Historic house in New York, United States

The Harlow E. Bundy House (also known as the Bundy Museum of History and Art) is a historic house located at 129 Main Street in Binghamton, Broome County, New York.

== Description and history ==
It was built in 1893, and is a 2 1/2-story, irregularly massed, Queen Anne style frame dwelling. It features cut stone veneer, a variety of decorative shingles, and a tall conical corner tower. It was built by Binghamton businessman Harlow Bundy (1856-1914), who owned the Bundy Manufacturing Company, a predecessor of IBM.

It was listed on the National Register of Historic Places on May 11, 2011.

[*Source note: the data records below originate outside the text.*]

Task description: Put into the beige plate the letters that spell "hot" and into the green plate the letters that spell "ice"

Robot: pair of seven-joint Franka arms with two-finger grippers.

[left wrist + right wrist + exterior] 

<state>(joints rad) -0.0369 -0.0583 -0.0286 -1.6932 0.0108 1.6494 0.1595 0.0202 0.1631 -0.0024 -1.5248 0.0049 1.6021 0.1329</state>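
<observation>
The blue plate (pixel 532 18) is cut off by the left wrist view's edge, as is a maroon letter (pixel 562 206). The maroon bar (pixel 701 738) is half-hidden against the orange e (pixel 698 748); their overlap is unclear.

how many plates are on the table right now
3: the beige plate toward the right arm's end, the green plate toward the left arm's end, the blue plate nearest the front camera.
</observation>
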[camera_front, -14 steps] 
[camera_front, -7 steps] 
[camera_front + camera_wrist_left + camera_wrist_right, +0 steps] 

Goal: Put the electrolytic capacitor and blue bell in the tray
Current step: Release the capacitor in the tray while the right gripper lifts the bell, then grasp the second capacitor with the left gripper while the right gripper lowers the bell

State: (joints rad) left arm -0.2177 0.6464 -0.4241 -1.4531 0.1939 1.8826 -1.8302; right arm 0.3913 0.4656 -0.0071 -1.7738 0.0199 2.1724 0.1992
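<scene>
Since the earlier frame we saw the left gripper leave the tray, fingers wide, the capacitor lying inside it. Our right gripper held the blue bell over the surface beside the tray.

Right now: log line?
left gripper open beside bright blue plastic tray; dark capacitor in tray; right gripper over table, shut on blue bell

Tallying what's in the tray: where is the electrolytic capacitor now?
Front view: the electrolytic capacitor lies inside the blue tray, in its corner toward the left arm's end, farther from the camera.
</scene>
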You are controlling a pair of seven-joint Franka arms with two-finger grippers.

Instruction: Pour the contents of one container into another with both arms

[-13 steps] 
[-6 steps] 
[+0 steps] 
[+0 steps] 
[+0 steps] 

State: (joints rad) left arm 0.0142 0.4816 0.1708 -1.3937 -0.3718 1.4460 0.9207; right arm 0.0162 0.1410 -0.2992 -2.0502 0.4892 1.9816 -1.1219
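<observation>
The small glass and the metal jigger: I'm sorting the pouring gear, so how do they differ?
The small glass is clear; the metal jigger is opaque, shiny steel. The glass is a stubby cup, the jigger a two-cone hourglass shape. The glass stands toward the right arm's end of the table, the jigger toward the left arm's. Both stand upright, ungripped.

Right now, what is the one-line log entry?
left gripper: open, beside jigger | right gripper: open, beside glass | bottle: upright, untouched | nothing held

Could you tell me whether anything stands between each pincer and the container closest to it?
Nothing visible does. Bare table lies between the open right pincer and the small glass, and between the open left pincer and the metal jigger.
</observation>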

==Bundy Museum of History and Art==
The Bundy Museum of History and Art features exhibits about the Bundy Manufacturing Company and its founders including a display of time recording clocks in a recreation of the Bundy Manufacturing Company's 1893 World's Fair booth; a gallery with ancestral and ceremonial African artifact; a vintage 20th-century barber shop room; changing exhibits about local history; and the Southern Tier Broadcasters Hall of Fame which honors such pioneers as Rod Serling, Richard Deacon and Bill Parker. The museum's open art gallery for works by upcoming as well as established artists. The museum also hosts the Rod Serling Archive, with original wire images, TV and film props, memorabilia and personal items.